* _Exercise directions_:
Pictures are to be omitted; everything else in the data must be transcribed exactly.

* _Collected data_:
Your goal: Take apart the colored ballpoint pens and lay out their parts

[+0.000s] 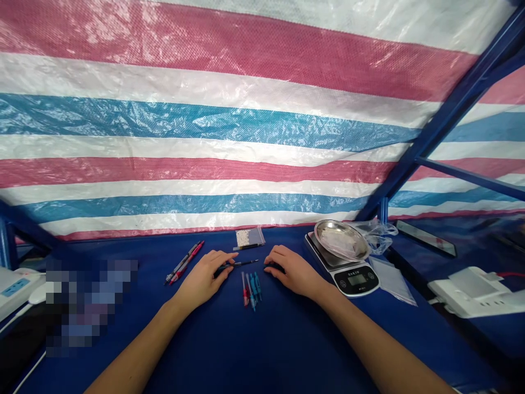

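Observation:
My left hand (pixel 203 279) rests on the dark blue table (pixel 197 350), its fingers closed on the near end of a slim black pen (pixel 240 264). The pen's tip points right, towards my right hand (pixel 293 271). That hand's fingers curl down beside a small dark object (pixel 275 268), mostly hidden beneath them. Just below the gap between my hands lie several blue and red pen parts (pixel 251 291). Farther left are two red-and-black pens (pixel 184 262). A small bag of white beads (pixel 248 237) lies at the back, with a dark pen (pixel 248 247) along its lower edge.
A digital scale (pixel 342 268) holding a steel bowl (pixel 342 239) stands to the right, beside loose plastic bags (pixel 379 236). White power strips sit at both sides (pixel 471 293). A pixelated patch covers the table's left. A striped tarp and blue frame (pixel 447 109) rise behind.

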Motion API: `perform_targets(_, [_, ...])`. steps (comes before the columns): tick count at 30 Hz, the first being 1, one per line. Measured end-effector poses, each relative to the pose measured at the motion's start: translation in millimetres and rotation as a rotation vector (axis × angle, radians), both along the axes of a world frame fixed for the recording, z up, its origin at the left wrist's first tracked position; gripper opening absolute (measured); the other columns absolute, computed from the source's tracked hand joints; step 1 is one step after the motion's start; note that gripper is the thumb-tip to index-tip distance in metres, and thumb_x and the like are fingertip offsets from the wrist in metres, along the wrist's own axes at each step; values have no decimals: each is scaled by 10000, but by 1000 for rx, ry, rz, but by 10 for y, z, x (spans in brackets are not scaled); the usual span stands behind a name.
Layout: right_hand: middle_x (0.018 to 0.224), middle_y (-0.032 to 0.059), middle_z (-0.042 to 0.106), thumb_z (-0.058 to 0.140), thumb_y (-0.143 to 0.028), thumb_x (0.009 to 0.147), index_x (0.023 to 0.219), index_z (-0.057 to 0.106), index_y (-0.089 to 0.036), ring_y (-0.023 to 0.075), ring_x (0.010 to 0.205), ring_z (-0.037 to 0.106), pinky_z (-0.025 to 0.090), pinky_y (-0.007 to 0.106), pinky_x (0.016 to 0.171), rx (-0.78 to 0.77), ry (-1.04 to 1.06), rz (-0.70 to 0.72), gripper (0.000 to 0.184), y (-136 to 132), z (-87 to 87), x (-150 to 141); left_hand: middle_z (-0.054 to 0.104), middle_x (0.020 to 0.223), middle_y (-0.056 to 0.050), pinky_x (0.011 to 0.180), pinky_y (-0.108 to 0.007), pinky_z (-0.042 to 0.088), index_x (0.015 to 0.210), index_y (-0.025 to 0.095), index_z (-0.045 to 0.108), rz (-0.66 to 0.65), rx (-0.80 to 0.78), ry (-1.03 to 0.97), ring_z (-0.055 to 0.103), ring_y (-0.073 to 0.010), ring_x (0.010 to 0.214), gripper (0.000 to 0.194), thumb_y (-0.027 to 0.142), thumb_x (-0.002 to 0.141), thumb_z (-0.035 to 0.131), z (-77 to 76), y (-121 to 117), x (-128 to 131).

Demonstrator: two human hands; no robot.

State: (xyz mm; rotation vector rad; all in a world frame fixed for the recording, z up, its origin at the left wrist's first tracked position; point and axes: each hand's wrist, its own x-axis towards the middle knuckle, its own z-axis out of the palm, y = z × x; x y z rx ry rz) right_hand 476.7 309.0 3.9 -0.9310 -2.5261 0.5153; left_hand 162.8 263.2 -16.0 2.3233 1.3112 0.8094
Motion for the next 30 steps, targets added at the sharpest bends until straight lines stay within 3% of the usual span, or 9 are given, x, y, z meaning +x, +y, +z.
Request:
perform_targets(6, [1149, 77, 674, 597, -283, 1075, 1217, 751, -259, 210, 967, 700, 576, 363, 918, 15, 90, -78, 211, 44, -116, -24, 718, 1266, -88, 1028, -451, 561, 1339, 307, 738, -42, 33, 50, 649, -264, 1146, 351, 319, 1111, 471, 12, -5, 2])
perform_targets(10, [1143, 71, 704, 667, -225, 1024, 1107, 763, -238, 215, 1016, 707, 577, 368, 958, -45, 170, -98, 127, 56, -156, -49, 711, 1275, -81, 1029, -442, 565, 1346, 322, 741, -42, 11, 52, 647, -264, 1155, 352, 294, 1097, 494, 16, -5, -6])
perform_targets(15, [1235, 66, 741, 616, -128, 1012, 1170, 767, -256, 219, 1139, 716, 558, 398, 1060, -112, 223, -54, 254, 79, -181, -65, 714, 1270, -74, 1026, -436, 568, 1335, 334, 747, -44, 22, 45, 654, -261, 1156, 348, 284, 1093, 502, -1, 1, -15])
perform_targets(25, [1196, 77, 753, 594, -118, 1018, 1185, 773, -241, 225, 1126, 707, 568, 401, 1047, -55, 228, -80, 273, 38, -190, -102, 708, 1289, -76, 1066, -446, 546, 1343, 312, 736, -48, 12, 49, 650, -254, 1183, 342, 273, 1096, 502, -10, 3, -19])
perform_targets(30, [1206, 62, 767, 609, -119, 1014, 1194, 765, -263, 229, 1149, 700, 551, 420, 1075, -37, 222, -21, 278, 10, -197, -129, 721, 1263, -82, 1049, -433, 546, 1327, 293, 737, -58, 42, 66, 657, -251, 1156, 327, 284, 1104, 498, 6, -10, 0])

* _Response to the exercise_:
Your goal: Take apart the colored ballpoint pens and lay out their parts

[+0.000s] 

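Observation:
My left hand (pixel 203 279) rests on the dark blue table (pixel 197 350), its fingers closed on the near end of a slim black pen (pixel 240 264). The pen's tip points right, towards my right hand (pixel 293 271). That hand's fingers curl down beside a small dark object (pixel 275 268), mostly hidden beneath them. Just below the gap between my hands lie several blue and red pen parts (pixel 251 291). Farther left are two red-and-black pens (pixel 184 262). A small bag of white beads (pixel 248 237) lies at the back, with a dark pen (pixel 248 247) along its lower edge.
A digital scale (pixel 342 268) holding a steel bowl (pixel 342 239) stands to the right, beside loose plastic bags (pixel 379 236). White power strips sit at both sides (pixel 471 293). A pixelated patch covers the table's left. A striped tarp and blue frame (pixel 447 109) rise behind.
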
Motion API: `perform_targets(_, [_, ...])`. steps (comes before the columns): tick count at 30 Hz, the first being 1, one per line. Measured end-effector poses, each relative to the pose measured at the motion's start: translation in millimetres and rotation as a rotation vector (axis × angle, radians), both along the axes of a world frame fixed for the recording, z up, its origin at the left wrist's first tracked position; gripper opening absolute (measured); the other columns absolute, computed from the source's tracked hand joints; step 1 is one step after the motion's start; note that gripper is the thumb-tip to index-tip distance in metres, and thumb_x and the like are fingertip offsets from the wrist in metres, along the wrist's own axes at each step; values have no decimals: each is scaled by 10000, but by 1000 for rx, ry, rz, but by 10 for y, z, x (spans in brackets are not scaled); the usual span stands behind a name.
Layout: right_hand: middle_x (0.018 to 0.224), middle_y (-0.032 to 0.059), middle_z (-0.042 to 0.106), thumb_z (-0.058 to 0.140), thumb_y (-0.143 to 0.028), thumb_x (0.009 to 0.147), index_x (0.023 to 0.219), index_z (-0.057 to 0.106), index_y (-0.089 to 0.036), ring_y (-0.023 to 0.075), ring_x (0.010 to 0.205), ring_z (-0.037 to 0.106), pinky_z (-0.025 to 0.090), pinky_y (-0.007 to 0.106), pinky_x (0.016 to 0.171), rx (-0.78 to 0.77), ry (-1.04 to 1.06), rz (-0.70 to 0.72), gripper (0.000 to 0.184), y (-136 to 132), z (-87 to 87), x (-150 to 141); left_hand: middle_z (-0.054 to 0.104), middle_x (0.020 to 0.223), middle_y (-0.056 to 0.050), pinky_x (0.011 to 0.180), pinky_y (-0.108 to 0.007), pinky_z (-0.042 to 0.088), index_x (0.015 to 0.210), index_y (-0.025 to 0.095), index_z (-0.045 to 0.108), rz (-0.66 to 0.65), rx (-0.80 to 0.78), ry (-1.03 to 0.97), ring_z (-0.055 to 0.103), ring_y (-0.073 to 0.010), ring_x (0.010 to 0.214), gripper (0.000 to 0.194), thumb_y (-0.027 to 0.142), thumb_x (-0.002 to 0.141), thumb_z (-0.035 to 0.131), z (-77 to 76), y (-121 to 117), x (-128 to 131).

Demonstrator: two human hands; no robot.

State: (xyz mm; rotation vector rad; all in a world frame fixed for the recording, z up, its origin at the left wrist's first tracked position; point and axes: each hand's wrist, its own x-axis towards the middle knuckle, its own z-axis out of the palm, y = z × x; x y z rx ry rz) right_hand 476.7 309.0 3.9 -0.9310 -2.5261 0.5153; left_hand 162.8 263.2 -16.0 2.3233 1.3112 0.8094
Motion for the next 30 steps, targets added at the sharpest bends until straight lines stay within 3% of the usual span, or 9 are given, x, y, z meaning +x, +y, +z.
Request:
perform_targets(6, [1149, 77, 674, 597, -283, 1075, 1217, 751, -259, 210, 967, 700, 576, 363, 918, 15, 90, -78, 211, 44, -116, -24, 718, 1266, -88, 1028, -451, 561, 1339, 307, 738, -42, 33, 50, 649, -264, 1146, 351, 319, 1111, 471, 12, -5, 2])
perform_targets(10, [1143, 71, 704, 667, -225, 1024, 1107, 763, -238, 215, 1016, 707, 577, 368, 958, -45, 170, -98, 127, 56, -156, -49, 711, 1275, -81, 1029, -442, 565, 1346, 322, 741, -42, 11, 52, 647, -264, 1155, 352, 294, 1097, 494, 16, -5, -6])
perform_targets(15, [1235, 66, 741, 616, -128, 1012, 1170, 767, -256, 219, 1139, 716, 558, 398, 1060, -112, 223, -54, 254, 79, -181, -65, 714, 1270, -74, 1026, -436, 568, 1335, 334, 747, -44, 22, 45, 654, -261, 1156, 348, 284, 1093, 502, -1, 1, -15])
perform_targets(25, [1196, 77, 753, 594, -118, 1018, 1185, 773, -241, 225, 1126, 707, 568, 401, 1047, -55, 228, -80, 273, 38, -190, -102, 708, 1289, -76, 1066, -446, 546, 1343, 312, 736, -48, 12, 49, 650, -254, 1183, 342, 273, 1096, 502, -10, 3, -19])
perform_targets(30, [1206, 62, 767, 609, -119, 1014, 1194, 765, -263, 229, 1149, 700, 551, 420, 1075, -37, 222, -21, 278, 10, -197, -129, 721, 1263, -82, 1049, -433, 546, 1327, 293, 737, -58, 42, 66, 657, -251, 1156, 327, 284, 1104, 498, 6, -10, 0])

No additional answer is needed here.